[[ DATASET EXCERPT, beginning ]]
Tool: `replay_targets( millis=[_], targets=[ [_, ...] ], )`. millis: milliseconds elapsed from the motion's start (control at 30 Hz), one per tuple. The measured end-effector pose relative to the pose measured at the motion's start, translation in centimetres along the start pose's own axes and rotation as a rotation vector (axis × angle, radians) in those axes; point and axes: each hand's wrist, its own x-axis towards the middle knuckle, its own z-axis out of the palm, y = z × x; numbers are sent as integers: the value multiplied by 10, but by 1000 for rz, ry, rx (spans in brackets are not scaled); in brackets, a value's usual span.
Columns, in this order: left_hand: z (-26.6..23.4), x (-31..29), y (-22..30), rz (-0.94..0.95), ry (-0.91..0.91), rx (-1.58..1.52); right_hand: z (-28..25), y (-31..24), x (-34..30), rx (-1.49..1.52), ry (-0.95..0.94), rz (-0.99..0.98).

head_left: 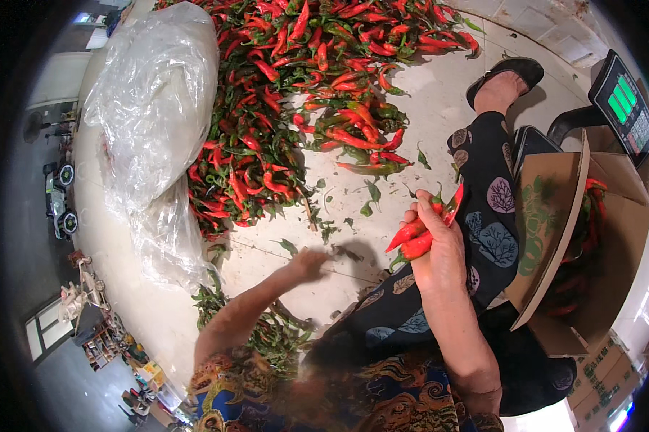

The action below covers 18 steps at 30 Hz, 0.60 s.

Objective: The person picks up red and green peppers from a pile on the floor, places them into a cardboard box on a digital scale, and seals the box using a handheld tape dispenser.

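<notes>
Two or more red chili peppers [415, 240] with green stems lie in my right hand [440, 248], its fingers closed round them above my leg. My left hand [310, 265] hovers low over the floor, left of the right hand. Motion smears its fingers, and I cannot make out whether it holds anything. A large heap of red and green chili peppers [256, 137] spreads across the floor ahead. A smaller cluster of peppers [364, 133] lies at its right side. Beneath my left forearm sits a pile of greener peppers [285, 335].
A crumpled clear plastic sheet [155, 108] covers the heap's left side. On the right stands an open cardboard box [547, 216] with red peppers inside, beside a scale with a lit display [623, 108]. My outstretched leg [486, 180] separates box and heap. Leaf scraps [367, 209] litter the floor.
</notes>
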Motion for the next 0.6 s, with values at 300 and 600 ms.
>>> replay_targets(
  millis=[300,600],
  targets=[
    [-104,148,36,-200,872,-31,-2,2,2,22,-8,44],
    [-133,69,44,107,312,-1474,3,4,2,-20,71,43]
  ],
)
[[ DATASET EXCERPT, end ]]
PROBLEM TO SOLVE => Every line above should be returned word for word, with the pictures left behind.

SOLUTION TO THIS TASK =>
Tool: `replay_targets( millis=[_], targets=[ [_, ...] ], )`. millis: milliseconds elapsed from the motion's start (control at 30 Hz), one per tuple. The measured end-effector pose relative to the pose measured at the motion's start, translation in centimetres along the start pose's own axes and rotation as a rotation vector (axis × angle, radians) in those axes; point and axes: each hand's wrist, its own x-axis towards the middle knuckle, its own z-axis out of the palm, y = z × x; numbers are sent as integers: the value multiplied by 10, but by 1000 for rz, ry, rx (spans in brackets are not scaled); in brackets, a value's usual span.
Columns, in this order: left_hand: z (-26.6..23.4), x (-31..29), y (-22..30), rz (-0.94..0.95), ry (-0.91..0.91), rx (-1.58..1.52); right_hand: z (-28..25), y (-31..24), x (-34..30), rx (-1.49..1.52), ry (-0.95..0.94), rz (-0.99..0.98).

head_left: 

The action below covers 18 steps at 30 Hz, 0.60 s.

Objective: The person picks up red and green peppers from a pile on the floor, places them into a cardboard box on a digital scale, and seals the box using a handheld tape dispenser.

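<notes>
Two or more red chili peppers [415, 240] with green stems lie in my right hand [440, 248], its fingers closed round them above my leg. My left hand [310, 265] hovers low over the floor, left of the right hand. Motion smears its fingers, and I cannot make out whether it holds anything. A large heap of red and green chili peppers [256, 137] spreads across the floor ahead. A smaller cluster of peppers [364, 133] lies at its right side. Beneath my left forearm sits a pile of greener peppers [285, 335].
A crumpled clear plastic sheet [155, 108] covers the heap's left side. On the right stands an open cardboard box [547, 216] with red peppers inside, beside a scale with a lit display [623, 108]. My outstretched leg [486, 180] separates box and heap. Leaf scraps [367, 209] litter the floor.
</notes>
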Motion for the next 0.6 s, with values at 300 and 600 ms.
>>> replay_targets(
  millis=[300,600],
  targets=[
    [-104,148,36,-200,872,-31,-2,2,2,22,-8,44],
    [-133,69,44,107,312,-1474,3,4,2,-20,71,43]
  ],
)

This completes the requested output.